I use Requests to grab the page's source, and I stuck the next part into two big for loops. I'm not sure if this is the most pythonic way to do what I'm trying to do, but it works for me and that's all I really care about.

dates = []
prices = []

pagenums = range(1, 60)

for item_url in url_names:
    item_id = re.split(r'([0-9]*)', item_url)[1]
    for pagenum in pagenums:
        url = "http://www.grandexchangewatch.com/item/" + item_url + "?range=360&start=" + str(pagenum)
        r = requests.get(url)
        soup = BeautifulSoup(r.content)
        cal = soup.find_all("div", {"id": "calendar-container"})
        #finds the table of data


        tds = cal[0].contents[5].find_all("td")
        #finds the individual entries in the table, reading from right to left



        date_id_1 = [x*6 for x in range(10)]
        date_id_2 = [x+3 for x in date_id_1]
        #These weird lists of numbers are the indexes for

        #the appropriate entries in the table (Date, Price)

        price_id_1 = [1+(x*6) for x in range(10)]
        price_id_2 = [x+3 for x in price_id_1]
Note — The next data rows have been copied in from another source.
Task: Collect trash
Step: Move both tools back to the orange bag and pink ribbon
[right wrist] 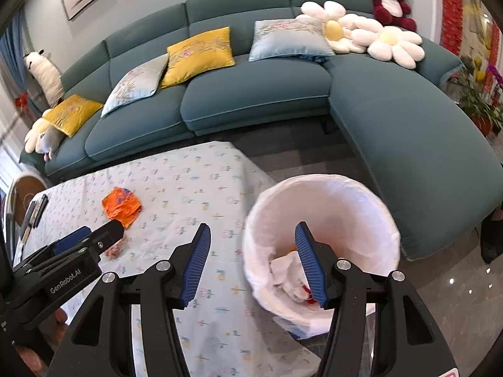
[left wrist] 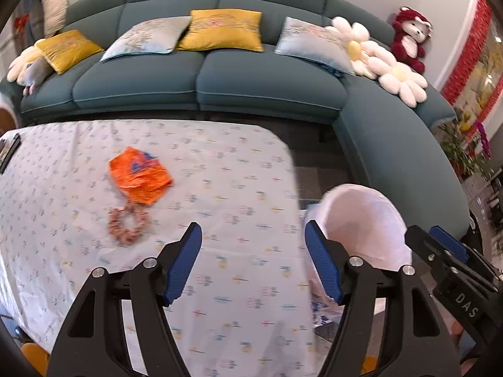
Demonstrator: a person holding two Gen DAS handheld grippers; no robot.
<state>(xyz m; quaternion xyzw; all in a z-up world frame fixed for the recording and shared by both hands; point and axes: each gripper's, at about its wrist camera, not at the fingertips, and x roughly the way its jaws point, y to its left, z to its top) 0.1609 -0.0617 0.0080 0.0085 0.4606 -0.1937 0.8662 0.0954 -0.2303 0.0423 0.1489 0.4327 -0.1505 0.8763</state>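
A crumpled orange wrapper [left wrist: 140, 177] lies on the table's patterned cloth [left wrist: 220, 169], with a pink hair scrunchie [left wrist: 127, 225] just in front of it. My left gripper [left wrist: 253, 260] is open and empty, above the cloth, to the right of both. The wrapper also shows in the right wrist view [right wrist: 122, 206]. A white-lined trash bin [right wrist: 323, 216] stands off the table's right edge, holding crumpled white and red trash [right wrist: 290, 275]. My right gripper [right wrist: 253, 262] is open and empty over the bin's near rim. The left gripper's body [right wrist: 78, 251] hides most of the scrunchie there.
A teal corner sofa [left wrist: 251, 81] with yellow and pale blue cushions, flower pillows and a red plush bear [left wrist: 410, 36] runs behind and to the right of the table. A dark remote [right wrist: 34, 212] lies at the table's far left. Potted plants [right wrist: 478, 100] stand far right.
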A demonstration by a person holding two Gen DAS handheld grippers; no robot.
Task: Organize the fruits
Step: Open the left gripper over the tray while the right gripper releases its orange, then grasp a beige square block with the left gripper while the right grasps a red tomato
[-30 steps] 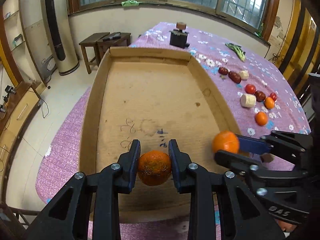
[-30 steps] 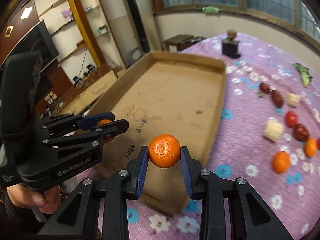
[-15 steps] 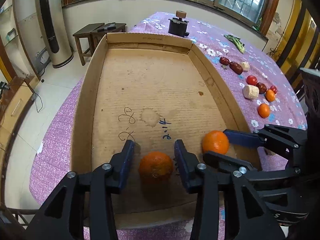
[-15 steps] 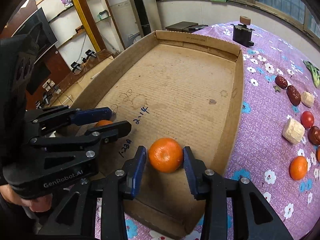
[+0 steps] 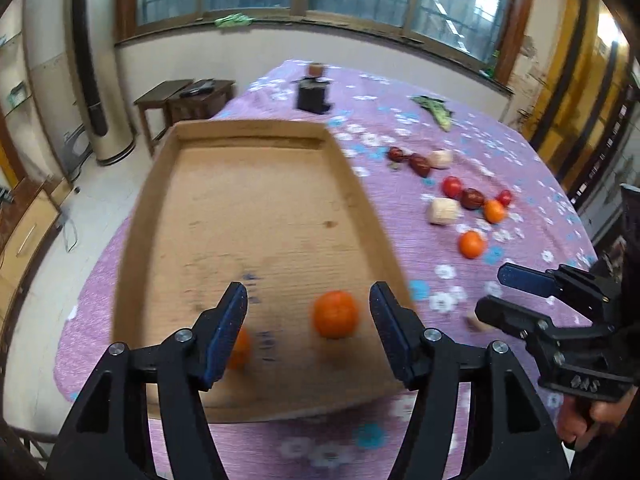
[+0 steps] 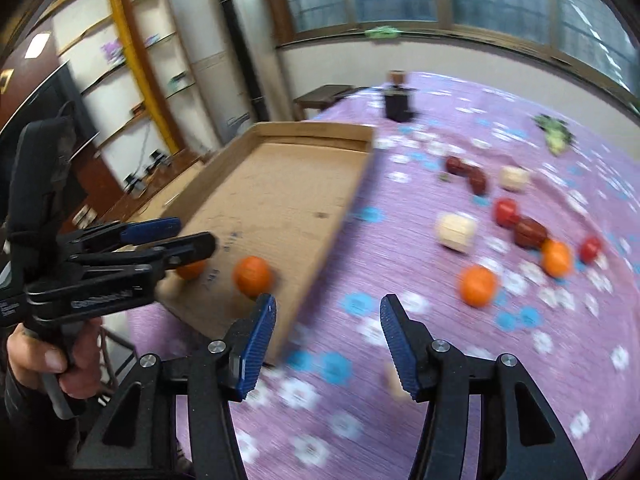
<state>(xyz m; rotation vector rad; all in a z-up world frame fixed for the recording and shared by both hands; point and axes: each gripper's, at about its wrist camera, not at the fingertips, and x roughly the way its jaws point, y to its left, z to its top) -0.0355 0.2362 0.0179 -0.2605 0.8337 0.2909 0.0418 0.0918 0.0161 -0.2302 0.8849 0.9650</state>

        for i in date_id_1:
            dates.append(tds[i].text)
        for y in date_id_2:
            dates.append(tds[y].text)

        for i in price_id_1:
            prices.append(tds[i].text.replace(",",'').replace("gp",""))
        for y in price_id_2:
            prices.append(tds[i].text.replace(",",'').replace("gp",""))

        dates.reverse()
        prices.reverse()
        #Want the lists so they are from oldest to newest


    f = open(item_names[item_id]+'.csv', 'a+')
    for date in dates:
        ind = dates.index(date)
        entry = str(time.mktime(time.strptime(date, "%B %d, %Y"))) + "," + prices[ind] + "\n"
        #make the string formatted date into a unix timestamp

        f.write(entry)
    f.close()
    #Saving a csv file of what we've gathered


    dates[:] = []
    prices[:] = []
    #Clearing the date and price lists for the next item in our item_id list

And there we have it. This will grab 60 pages of table data for a list of items, which is a little over 3 years of prices, every day, for each item. In Part 2 I'll go over how I analyze this historical data.